D.C. Attorney General Irvin Nathan will be grilled about the city's failed alcohol breath-test program and his decision to drop dozens of drunken-driving cases when he faces a D.C. Council oversight committee in just a few weeks. "We're sure going to ask about it," Ward 3 Councilwoman Mary Cheh told The Washington Examiner. "It looks like this problem has been going on for a while, but what is he going to do about it?"

The Washington Examiner reported this week that Nathan has been dropping drunken-driving cases in recent weeks, citing problems with the police department's breath analyzers, whose results have been unusable as courtroom evidence since it was revealed in February 2010 that they were inaccurate. Defense attorneys say they believe the attorney general is dropping the cases because he doesn't want to reveal the history of an investigation into two police officers who are responsible for a third of the city's 1,400 drunken-driving arrests each year. A review by The Examiner of 25 dropped cases showed the officers made the arrests in all of them.

"If [Nathan] is proceeding to drop cases because we have police officers who have become unreliable, then we have to clean it up," Cheh said.

The investigation into the officers didn't start until they spoke out in department e-mails and during trial testimony about the problems with the breath analyzers, court documents and e-mails obtained by The Examiner show.

"These are officers who have refused to lie and refused to hide what's going on, and as a result the attorney general is trying to ruin their careers," police union chief Kris Baumann said.

Nathan did not return calls Thursday for comment. The investigation started before he was in office.

Last week, D.C. police stopped using breath analyzers to test the blood-alcohol level of suspected drunken drivers because the medical examiner's office won't certify them for use. Instead, they're relying on urine samples for evidence, police officials have confirmed.

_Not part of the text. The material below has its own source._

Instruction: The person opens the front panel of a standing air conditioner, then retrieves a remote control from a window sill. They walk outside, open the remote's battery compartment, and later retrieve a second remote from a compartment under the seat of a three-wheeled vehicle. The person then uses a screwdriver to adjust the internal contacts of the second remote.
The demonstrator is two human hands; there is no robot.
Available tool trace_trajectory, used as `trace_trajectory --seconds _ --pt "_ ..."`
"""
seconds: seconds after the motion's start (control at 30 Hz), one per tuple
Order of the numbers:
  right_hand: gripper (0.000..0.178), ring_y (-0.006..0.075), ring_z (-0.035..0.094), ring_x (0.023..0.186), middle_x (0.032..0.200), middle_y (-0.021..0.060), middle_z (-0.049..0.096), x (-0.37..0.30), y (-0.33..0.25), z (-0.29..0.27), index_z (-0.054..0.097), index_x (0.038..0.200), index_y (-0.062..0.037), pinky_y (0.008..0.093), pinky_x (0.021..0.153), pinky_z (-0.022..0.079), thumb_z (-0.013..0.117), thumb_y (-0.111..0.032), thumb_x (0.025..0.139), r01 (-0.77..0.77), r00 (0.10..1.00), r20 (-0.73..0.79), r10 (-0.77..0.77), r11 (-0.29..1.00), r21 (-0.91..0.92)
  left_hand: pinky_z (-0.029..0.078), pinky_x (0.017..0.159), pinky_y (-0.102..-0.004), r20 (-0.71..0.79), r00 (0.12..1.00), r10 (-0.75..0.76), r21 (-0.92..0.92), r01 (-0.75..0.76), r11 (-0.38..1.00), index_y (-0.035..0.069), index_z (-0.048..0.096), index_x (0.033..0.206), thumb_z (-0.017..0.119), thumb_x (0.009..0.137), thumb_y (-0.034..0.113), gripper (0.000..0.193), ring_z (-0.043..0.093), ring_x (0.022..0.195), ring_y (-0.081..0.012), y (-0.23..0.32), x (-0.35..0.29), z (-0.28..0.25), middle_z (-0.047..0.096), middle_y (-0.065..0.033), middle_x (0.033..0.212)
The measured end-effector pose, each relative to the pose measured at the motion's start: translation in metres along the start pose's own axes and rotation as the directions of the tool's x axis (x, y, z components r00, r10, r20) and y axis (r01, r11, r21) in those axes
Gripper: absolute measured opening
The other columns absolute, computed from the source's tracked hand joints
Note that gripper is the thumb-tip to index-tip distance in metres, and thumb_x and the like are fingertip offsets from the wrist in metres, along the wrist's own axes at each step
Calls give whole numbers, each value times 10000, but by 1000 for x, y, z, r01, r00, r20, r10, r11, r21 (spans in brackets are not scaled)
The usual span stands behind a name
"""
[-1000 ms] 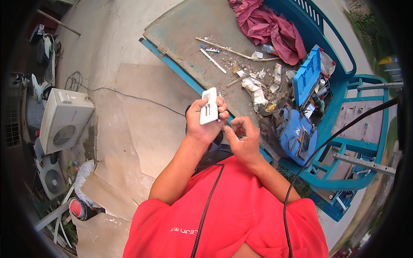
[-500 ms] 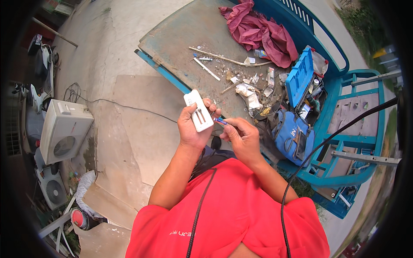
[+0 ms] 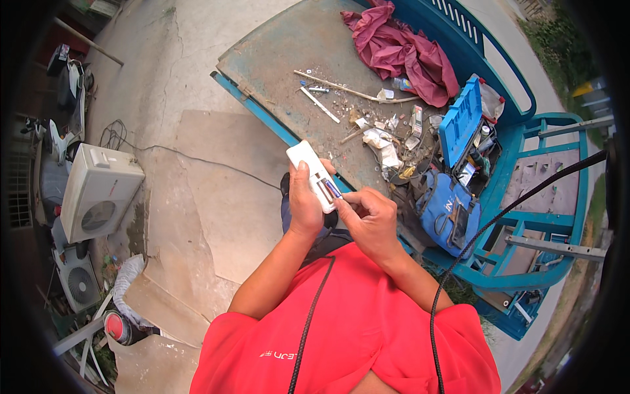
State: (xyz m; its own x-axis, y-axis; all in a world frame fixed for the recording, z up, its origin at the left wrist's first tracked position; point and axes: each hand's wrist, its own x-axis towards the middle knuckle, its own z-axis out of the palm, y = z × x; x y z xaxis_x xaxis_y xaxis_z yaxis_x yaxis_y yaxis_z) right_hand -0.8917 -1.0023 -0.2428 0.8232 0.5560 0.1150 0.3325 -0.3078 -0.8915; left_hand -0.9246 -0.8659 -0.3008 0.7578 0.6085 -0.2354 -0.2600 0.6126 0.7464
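My left hand point(image 3: 306, 205) is wrapped round a white remote control point(image 3: 302, 155), its back turned up and the battery compartment uncovered. Inside the compartment a blue battery point(image 3: 331, 189) lies along the slot on the right. The slot beside it looks dark, with no battery visible there. My right hand point(image 3: 374, 220) pinches at the lower end of the battery with thumb and forefinger, close against the remote's lower edge. Its other fingers curl in, and whether they hold anything more is hidden.
Ahead stands a blue-green truck bed point(image 3: 262, 62) with scraps, a stick point(image 3: 354, 92) and a maroon cloth point(image 3: 410, 52). An open blue toolbox point(image 3: 461, 121) and a blue bag point(image 3: 443, 203) lie at right. Air-conditioner units point(image 3: 102, 190) stand left; a black cord point(image 3: 518, 209) crosses the view.
The blue battery has gone from my right fingers, beside the remote, into its compartment. My right hand has closed in on the remote, which my left hand has shifted slightly right.
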Motion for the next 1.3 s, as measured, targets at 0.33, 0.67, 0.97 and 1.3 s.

At-large Councilman Phil Mendelson said he's "angry" that the police department's breath-test program has been broken for more than a year. He said he also plans to question Nathan during the March 11 oversight hearing about the shut down program and the dropped cases.

"I don't understand why they're taking equipment out of service instead of getting it certified," Mendelson said. "I don't understand what's going on here."